Abstract
Objective:
Platform studies are an innovative clinical trial design to evaluate multiple potential therapies simultaneously using a master protocol framework for more rapid discovery of critical new disease-modifying therapies. Initially pioneered in cancer clinical trials, platform studies have more recently been adopted for new vaccine trials and other disease states. This approach has not been used for biomarker(s) validation.
Approach:
We present the development and successful implementation of a master protocol for a platform study in the National Institute of Diabetes and Digestive and Kidney Diseases Diabetic Foot Consortium (DFC) that concomitantly tests multiple biomarkers that could be used to predict diabetic foot ulcer (DFU) healing outcomes in people with DFUs.
Results:
This flexible master protocol, allowing the study of multiple biomarkers in a perpetual manner, designed to be inclusive of a broad spectrum of people with DFUs operating under the mantra “No DFU Goes Unstudied” successfully collects participant data and biospecimens for biomarker development and validation in a standardized manner across multiple DFC sites.
Innovation:
Integrating multiple biomarkers with a rich database of participants’ clinical characteristics, patient-reported outcomes, and standard of care practices at various sites collected longitudinally over 52 weeks following a pragmatic approach and thus relevant to people with DFU as seen in today’s daily practice, enable their subsequent implementation at the point of care to guide timely personalized DFU management decisions.
Conclusion:
Leveraging this robust platform will help to identify new therapeutic targets and design and conduct effective interventional clinical trials for DFU wound healing, which could inform the standards of care.
Cathie Spino, ScD
INTRODUCTION
Diabetic foot ulcers (DFUs) have an estimated global burden of 19–34% of people with diabetes worldwide. 1 More than 1.6 million people are diagnosed with a DFU, and >100,000 amputations secondary to a nonhealing or infected DFU are performed each year in the United States. 2 People with DFUs face the burden of long-term treatments, a 20–30% risk of nonhealing and a 60% risk of infection.1,3,4 The considerable advances in understanding the biology of diabetic wound healing have not translated to effective therapies with the last drug therapy approved by the U.S. Food and Drug Administration (FDA) in the late 1990s. 5 The paucity of validated biomarkers for DFU healing that can be used in clinical trials for targeted entry criteria and monitoring therapy effectiveness has contributed to the difficulties of DFU therapy development. Another factor is clinical trial design that often has very narrow inclusion criteria, which make recruitment difficult and the results less relevant and generalizable for the broader DFU population.

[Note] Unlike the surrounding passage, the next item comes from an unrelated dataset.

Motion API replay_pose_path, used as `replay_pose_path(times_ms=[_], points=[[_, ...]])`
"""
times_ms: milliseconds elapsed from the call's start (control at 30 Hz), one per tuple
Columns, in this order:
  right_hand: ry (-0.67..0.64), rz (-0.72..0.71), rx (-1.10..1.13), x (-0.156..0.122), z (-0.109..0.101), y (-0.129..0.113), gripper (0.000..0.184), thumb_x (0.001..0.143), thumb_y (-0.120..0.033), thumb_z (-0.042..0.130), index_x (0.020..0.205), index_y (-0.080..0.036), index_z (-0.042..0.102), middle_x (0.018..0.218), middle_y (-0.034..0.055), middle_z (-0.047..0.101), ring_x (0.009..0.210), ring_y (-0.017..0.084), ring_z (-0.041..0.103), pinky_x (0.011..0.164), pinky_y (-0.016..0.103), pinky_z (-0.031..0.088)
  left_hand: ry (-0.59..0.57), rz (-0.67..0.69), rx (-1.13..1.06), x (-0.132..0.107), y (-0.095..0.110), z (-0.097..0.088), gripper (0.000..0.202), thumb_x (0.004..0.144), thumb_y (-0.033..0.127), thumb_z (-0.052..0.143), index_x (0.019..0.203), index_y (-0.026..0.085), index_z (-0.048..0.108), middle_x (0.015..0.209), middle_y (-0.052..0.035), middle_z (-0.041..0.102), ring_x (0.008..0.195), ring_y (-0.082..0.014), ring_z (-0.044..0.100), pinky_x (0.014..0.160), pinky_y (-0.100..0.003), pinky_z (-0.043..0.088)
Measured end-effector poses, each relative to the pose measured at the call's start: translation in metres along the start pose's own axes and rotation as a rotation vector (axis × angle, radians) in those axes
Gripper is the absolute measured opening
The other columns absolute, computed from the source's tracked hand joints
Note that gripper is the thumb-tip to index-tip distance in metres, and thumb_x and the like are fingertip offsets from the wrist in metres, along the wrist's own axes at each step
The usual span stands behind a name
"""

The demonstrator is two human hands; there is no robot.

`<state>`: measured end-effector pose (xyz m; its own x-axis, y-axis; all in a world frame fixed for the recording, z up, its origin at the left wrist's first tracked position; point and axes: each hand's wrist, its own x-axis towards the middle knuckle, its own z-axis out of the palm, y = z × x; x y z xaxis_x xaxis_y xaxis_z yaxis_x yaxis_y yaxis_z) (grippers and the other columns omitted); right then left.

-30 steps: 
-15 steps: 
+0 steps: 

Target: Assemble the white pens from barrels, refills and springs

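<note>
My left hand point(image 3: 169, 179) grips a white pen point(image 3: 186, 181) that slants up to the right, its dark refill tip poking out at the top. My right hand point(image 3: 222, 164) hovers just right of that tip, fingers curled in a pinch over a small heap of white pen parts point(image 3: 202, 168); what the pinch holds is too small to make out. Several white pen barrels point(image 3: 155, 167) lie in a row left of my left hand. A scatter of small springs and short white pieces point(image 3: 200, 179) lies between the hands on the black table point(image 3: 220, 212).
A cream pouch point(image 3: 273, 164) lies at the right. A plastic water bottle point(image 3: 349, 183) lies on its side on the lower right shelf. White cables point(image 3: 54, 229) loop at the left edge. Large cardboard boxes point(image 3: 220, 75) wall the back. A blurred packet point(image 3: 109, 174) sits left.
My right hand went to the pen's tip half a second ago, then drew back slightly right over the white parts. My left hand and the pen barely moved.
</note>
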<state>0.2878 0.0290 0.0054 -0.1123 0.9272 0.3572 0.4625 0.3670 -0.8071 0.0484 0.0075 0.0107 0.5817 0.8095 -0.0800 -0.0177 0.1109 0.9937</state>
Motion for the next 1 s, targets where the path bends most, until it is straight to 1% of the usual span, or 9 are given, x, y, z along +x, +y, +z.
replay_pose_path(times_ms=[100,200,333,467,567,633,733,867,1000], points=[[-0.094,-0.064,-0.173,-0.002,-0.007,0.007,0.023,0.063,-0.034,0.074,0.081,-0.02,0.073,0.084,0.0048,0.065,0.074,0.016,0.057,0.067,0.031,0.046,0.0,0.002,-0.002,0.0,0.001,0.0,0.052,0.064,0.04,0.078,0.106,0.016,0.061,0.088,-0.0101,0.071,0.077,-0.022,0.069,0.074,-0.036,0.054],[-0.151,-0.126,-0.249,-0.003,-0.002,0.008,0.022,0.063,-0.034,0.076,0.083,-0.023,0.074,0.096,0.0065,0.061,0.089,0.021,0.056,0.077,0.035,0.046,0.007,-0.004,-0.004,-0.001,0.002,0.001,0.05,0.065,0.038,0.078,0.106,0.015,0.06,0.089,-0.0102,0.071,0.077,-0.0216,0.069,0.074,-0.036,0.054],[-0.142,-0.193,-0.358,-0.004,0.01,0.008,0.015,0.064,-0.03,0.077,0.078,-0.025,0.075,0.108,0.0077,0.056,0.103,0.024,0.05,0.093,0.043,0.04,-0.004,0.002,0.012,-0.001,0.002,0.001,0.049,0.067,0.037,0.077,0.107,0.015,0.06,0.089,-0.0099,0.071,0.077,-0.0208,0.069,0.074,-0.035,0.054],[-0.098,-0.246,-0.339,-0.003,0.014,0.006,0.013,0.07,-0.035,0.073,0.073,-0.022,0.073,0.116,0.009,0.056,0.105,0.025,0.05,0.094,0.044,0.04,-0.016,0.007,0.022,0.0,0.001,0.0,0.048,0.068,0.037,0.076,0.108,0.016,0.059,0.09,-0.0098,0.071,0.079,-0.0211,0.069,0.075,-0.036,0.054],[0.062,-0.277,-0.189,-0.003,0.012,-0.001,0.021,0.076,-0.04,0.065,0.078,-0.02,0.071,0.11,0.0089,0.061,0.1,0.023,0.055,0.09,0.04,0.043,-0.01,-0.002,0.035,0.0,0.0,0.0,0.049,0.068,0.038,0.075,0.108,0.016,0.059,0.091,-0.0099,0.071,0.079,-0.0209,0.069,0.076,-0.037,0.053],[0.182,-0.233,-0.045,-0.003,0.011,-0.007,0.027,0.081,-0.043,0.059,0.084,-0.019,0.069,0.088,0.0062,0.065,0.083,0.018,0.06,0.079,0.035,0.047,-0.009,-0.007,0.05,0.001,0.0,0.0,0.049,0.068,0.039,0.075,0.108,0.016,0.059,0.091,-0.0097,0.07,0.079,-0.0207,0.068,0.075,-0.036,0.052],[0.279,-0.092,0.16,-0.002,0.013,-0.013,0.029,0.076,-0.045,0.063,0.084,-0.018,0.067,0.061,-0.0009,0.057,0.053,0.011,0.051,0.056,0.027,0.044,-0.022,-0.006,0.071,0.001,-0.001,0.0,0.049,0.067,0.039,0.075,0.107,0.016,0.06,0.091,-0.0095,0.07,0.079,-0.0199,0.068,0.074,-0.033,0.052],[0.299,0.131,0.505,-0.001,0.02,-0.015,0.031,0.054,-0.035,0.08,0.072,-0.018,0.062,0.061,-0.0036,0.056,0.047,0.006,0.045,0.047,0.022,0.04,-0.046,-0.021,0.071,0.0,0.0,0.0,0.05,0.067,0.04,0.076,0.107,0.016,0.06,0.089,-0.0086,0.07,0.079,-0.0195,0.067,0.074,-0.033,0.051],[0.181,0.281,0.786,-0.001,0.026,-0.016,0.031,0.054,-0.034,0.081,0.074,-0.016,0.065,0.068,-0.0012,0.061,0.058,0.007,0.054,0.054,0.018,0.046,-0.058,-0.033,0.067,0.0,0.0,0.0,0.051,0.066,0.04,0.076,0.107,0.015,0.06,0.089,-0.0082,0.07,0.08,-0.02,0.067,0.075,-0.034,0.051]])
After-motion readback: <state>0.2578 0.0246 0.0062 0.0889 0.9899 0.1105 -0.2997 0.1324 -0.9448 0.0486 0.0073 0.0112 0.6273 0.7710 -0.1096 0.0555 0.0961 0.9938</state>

The National Institute of Diabetes and Digestive and Kidney Diseases (NIDDK)-funded Diabetic Foot Consortium (DFC) was established to improve the clinical study of DFUs by building a clinical research network to validate and develop DFU biomarkers with the eventual goal of conducting clinical trials for innovative DFU therapies. The DFC consists of multiple academic clinical sites, a Data Coordinating Center (DCC), and biomarker analysis units. 6 The DFC is committed to and has achieved recruitment of people with DFUs that reflects the diversity of Americans suffering from DFUs, as currently seen in daily practice, including those from rural and/or underserved locations. 7 In addition, the DFC expanded its research scope to include studying the role of social drivers of diabetic foot disease (SDDFD), such as food insecurity, housing instability, limited health literacy, and poor social support, as well as by engaging with a broad spectrum of communities and wound care stakeholders.
The DFC initiated and completed two biomarker studies using the traditional approach of a single protocol for each biomarker. The c-myc study evaluated whether the nuclear localization of c-myc and phosphorylated glucocorticoid receptor could predict DFU healing. 8 The transepithelial water loss (TEWL) study tested whether the measurement of TEWL could predict DFU wound recurrence. 9 The DFC also initiated a biorepository protocol to collect biosamples from each of these protocols. From these experiences and the NIDDK funding announcement for studies to develop biomarkers using the DFC infrastructure, the DFC decided to pursue a platform approach 6 —the Predictive and Diagnostic Biomarkers for Diabetic Foot Ulcers: Open Wound Master Study (NCT06104969)—to capitalize on this clinical study design, to better leverage DFC resources, and to achieve the vision of “No DFU Goes Unstudied.”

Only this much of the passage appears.